2021-10-11T08:37:37.755Z

More optimistic companies, households expect decline in incomes and savings (ANSA) Uncertainty is still holding back the recovery, with households and businesses fearing tax and price increases. This is what emerges from a Confcommercio survey, in collaboration with Metrica Ricerche, on the sentiment of families and businesses in the last months of 2021. From now to the end of the year, businesses are more optimistic (42.7%) than families (24.3%).

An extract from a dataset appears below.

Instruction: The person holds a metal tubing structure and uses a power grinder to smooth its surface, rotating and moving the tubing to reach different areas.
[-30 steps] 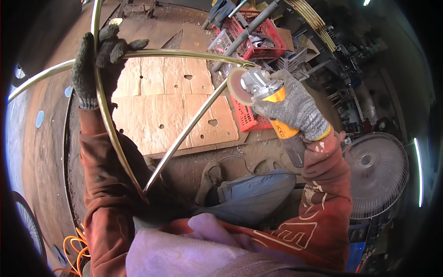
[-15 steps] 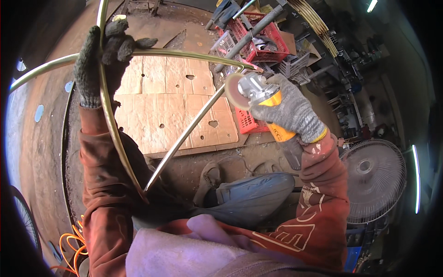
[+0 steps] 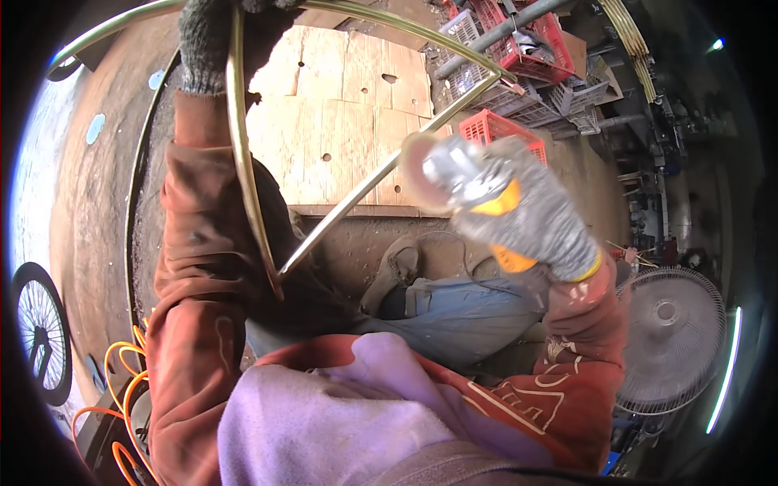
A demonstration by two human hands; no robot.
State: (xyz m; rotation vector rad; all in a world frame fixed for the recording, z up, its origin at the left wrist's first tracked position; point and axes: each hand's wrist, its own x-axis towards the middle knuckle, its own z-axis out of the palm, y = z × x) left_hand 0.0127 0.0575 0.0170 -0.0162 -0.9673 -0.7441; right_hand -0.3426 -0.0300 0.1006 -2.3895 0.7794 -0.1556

But if companies expect an impr



Uncertainty is still holding back the recovery, with households and businesses fearing tax and price increases.

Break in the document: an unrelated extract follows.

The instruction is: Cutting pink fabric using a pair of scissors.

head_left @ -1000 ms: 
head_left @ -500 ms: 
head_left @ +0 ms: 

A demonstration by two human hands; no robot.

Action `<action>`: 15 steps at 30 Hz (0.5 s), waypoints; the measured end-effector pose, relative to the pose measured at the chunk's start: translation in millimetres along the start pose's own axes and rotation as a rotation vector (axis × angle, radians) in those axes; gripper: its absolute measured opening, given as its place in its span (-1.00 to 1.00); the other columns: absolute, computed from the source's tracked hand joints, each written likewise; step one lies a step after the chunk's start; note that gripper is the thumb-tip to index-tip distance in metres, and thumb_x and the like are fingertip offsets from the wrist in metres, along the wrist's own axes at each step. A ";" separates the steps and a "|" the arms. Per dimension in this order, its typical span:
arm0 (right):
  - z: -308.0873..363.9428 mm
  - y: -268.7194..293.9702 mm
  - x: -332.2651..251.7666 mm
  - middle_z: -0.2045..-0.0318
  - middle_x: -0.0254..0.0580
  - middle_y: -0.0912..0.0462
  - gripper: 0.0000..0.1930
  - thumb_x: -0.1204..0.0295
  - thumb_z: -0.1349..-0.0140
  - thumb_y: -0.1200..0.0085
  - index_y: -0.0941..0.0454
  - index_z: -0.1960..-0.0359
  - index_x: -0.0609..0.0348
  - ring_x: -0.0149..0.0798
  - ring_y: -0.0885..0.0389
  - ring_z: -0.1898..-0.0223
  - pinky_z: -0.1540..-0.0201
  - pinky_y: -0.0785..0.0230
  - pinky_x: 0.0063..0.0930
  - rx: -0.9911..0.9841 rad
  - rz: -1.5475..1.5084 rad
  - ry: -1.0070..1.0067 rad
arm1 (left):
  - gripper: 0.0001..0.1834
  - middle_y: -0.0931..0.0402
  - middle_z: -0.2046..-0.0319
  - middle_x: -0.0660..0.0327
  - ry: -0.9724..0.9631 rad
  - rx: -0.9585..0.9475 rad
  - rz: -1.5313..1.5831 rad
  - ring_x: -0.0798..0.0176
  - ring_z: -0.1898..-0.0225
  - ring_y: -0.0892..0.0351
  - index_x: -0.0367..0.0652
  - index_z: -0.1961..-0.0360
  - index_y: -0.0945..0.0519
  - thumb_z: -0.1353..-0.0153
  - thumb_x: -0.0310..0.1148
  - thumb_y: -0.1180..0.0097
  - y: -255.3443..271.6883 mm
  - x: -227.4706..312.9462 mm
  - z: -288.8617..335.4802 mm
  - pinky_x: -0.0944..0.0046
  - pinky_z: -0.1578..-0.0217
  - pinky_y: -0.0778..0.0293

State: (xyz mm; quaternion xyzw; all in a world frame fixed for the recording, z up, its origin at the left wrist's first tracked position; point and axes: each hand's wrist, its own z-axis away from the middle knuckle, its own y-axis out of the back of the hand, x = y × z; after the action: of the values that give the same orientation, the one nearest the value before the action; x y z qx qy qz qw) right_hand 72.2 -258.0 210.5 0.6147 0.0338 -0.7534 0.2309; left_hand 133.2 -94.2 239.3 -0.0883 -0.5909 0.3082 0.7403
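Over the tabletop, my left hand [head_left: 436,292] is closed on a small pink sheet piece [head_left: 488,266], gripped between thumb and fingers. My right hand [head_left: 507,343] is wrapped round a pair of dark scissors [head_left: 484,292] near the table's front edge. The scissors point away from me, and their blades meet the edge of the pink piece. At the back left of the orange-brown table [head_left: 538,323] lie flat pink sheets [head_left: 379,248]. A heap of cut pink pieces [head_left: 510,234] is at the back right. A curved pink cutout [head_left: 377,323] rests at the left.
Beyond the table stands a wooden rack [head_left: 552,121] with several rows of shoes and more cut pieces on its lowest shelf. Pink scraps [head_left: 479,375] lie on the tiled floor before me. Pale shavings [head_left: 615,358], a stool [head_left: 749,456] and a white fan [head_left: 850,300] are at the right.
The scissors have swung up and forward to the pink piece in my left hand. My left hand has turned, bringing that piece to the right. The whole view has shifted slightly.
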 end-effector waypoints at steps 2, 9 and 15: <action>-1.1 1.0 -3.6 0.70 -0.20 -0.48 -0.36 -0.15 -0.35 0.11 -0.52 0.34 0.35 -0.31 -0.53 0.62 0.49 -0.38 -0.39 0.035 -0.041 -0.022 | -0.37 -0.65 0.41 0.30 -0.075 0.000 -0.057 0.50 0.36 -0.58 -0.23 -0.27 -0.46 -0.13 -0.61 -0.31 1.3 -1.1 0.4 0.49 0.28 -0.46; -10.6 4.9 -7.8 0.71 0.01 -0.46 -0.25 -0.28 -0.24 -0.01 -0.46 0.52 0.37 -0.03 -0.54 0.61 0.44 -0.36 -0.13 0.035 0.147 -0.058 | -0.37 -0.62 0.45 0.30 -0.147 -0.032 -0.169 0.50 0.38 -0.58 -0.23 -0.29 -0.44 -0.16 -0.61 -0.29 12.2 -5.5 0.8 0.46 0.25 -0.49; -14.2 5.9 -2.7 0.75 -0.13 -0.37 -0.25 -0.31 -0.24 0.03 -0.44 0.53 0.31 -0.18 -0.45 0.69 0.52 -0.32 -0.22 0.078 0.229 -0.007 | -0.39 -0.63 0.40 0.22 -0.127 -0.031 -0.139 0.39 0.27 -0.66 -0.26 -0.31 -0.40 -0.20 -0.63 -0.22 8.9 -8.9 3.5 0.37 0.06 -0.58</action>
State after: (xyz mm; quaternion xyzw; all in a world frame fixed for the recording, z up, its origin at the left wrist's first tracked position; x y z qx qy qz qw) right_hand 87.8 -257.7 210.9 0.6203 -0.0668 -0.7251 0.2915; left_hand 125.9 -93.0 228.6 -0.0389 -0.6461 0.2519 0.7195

This is what emerges from a Confcommercio survey, in collaboration with Metrica Ricerche, on the sentiment of families and businesses in the last months of 2021. From now to the end of the year, businesses are more optimistic (42.7%) than families (24.3%).

But if companies expect an improvement in their business (61%) and more investments (one in three), households fear a possible drop in incomes (for 80%) and savings (68.5%), expecting consumption substantially stable (75.5%) and prudence for travel, holidays, free time.

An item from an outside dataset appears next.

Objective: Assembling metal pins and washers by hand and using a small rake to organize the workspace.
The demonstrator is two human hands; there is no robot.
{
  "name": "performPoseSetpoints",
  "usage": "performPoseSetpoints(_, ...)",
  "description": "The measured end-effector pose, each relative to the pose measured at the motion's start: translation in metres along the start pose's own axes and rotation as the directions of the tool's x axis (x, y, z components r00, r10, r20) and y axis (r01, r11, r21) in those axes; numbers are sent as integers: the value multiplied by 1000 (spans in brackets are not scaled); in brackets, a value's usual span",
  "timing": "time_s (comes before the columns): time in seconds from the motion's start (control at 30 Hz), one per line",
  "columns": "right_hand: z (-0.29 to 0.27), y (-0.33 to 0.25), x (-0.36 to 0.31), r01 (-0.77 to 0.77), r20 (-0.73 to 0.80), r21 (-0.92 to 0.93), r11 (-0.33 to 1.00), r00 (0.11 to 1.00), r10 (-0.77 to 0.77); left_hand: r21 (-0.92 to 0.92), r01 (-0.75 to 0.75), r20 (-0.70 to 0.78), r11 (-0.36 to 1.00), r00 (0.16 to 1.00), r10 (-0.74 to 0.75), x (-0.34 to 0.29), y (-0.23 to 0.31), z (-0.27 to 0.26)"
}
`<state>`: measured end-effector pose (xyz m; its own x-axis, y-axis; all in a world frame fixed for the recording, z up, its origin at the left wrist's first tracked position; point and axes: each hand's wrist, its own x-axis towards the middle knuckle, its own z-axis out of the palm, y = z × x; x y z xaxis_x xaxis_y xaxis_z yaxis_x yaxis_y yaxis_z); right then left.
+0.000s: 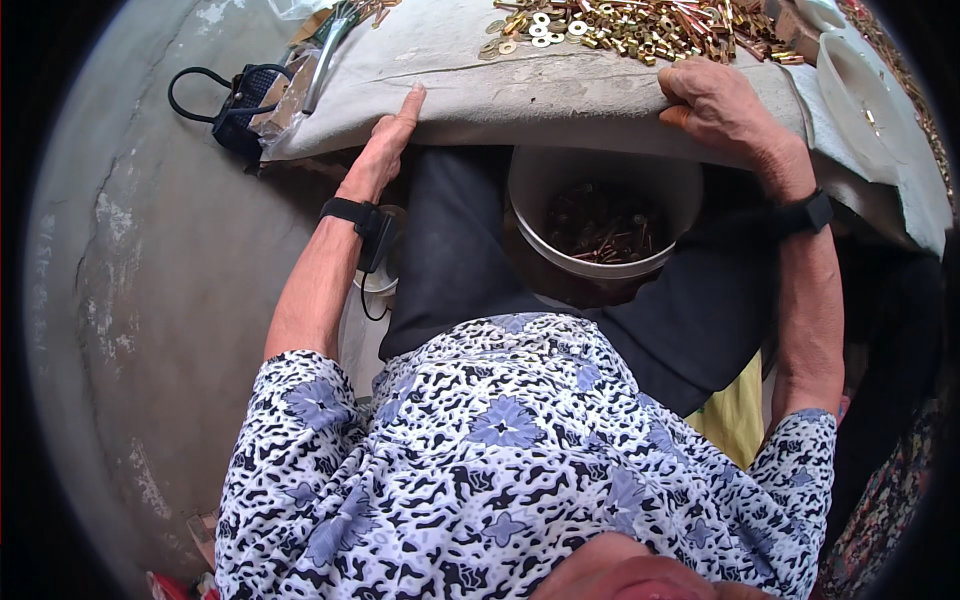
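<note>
I see left hand (pixel 391 137) at the grey cloth's (pixel 530 105) front edge, one digit extended; right hand (pixel 722 106) on it, fingers curled. Can't tell either grip. Brass parts (pixel 640 35) lie atop cloth, bucket (pixel 530 180) below.

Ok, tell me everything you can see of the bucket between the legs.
The bucket is round, off-white and plastic-looking, with an open top and thick rim. Dark and copper-coloured metal-looking pieces lie inside, below the rim. It is between the dark-trousered legs, its far edge hidden under the pale cloth. Neither the left hand nor the right hand touches it. I can't tell whether it tilts.
</note>
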<state>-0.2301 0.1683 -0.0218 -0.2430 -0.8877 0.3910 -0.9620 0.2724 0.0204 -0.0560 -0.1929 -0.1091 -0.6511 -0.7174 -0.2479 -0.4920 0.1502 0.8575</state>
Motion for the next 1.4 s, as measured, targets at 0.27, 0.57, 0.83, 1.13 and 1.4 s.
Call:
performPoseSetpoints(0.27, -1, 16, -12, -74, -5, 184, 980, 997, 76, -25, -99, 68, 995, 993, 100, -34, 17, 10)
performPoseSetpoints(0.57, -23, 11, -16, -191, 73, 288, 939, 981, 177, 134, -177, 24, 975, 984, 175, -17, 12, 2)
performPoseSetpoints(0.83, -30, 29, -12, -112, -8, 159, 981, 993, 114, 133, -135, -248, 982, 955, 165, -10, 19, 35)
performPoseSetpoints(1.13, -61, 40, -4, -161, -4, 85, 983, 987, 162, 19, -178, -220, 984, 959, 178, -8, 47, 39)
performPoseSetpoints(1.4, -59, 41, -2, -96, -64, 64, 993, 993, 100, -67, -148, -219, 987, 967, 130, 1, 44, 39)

The comparison is clear from a first graph in which, when asked about the economic recovery, households indicate that 29% have very or fairly low confidence, compared to 7.1% of businesses. The majority still fear great uncertainty (50.2% for businesses, 46.7% for families) while 42.7% of businesses are optimistic about the short future against 24.3% of households. Among the major obstacles to recovery, households point to the increase in taxes in first place, followed by that of prices and the loss of the job, followed by the health situation and the decline in incomes. Businesses also put the increase in taxes in first place, followed by the fall in household incomes in the second and in the third by the increase in the prices of raw materials. After all, companies, even if with caution,they begin to see the end of the tunnel.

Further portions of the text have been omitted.